How to measure the global bee decline

December 21, 2012



By Philippa Warr


Biologists searching for an effective way to monitor the world’s bee population may have found their answer in simple pan traps.


Changes to global bee populations have been of particular concern recently due to the rise of colony collapse disorder — a phenomenon where worker bees disappear from hives. With around 35 percent of the world’s food supply (around $200 billion-worth) dependent on pollinators like bees, decreases in their number could lead to significant problems with human food crops.

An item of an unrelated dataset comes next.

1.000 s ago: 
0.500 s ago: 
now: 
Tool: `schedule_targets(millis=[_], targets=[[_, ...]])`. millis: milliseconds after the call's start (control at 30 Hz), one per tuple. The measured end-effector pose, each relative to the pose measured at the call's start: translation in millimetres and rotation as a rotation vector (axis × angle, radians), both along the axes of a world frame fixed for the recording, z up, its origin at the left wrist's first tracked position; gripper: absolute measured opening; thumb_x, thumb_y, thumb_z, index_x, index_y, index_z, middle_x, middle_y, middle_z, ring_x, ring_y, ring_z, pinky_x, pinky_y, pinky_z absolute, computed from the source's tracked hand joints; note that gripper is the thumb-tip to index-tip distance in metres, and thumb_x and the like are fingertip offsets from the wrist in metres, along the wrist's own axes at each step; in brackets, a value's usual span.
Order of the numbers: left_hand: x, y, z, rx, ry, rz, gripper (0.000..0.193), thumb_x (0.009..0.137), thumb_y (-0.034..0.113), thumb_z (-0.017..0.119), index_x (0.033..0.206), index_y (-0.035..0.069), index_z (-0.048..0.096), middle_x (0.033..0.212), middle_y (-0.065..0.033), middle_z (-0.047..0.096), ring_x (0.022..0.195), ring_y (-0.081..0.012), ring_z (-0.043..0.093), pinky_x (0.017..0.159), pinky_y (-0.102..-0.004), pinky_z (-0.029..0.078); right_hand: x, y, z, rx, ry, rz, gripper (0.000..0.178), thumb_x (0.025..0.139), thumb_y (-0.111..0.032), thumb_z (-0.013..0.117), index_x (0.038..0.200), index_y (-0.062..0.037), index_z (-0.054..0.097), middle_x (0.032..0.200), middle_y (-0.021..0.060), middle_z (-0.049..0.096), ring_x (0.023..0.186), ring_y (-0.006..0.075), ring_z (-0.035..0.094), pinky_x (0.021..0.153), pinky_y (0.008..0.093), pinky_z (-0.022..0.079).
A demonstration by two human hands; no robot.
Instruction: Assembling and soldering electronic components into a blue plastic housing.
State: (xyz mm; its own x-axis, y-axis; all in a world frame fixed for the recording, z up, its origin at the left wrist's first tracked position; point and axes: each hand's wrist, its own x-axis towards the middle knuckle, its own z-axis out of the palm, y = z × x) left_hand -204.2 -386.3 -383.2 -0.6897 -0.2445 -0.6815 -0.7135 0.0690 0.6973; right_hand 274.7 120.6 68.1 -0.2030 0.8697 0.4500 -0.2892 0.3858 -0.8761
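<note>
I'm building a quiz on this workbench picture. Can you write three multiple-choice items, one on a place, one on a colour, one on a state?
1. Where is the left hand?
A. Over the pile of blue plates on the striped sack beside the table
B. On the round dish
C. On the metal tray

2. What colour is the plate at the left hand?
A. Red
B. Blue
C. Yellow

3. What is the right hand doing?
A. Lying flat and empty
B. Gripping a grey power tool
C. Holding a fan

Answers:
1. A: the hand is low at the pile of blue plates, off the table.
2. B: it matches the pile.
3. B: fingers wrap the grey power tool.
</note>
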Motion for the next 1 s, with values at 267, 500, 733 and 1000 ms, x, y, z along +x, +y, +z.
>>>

“My goal is to give agencies all around the world an effective way to monitor bees,” said the study’s lead author Gretchen LeBuhn, a biology professor at San Francisco State University. “Biologists have talked a lot about how bee populations are declining, but I don’t think we actually have good data that acts as an early warning signal for possible problems with our food system.”


The traps consist of a brightly coloured pan filled with liquid — usually soapy water to break down surface tension — which paid workers would investigate to count and identify any bees.


While it might feel slightly counterintuitive to monitor the decline of bee populations using a trapping system which kills them, LeBuhn predicts the payoff would be a cheap and scalable way of quickly and accurately detecting declines in bee numbers.


“The estimated cost of sustaining an international monitoring program is a relatively small investment compared to the potential economic cost of severe pollinator losses.”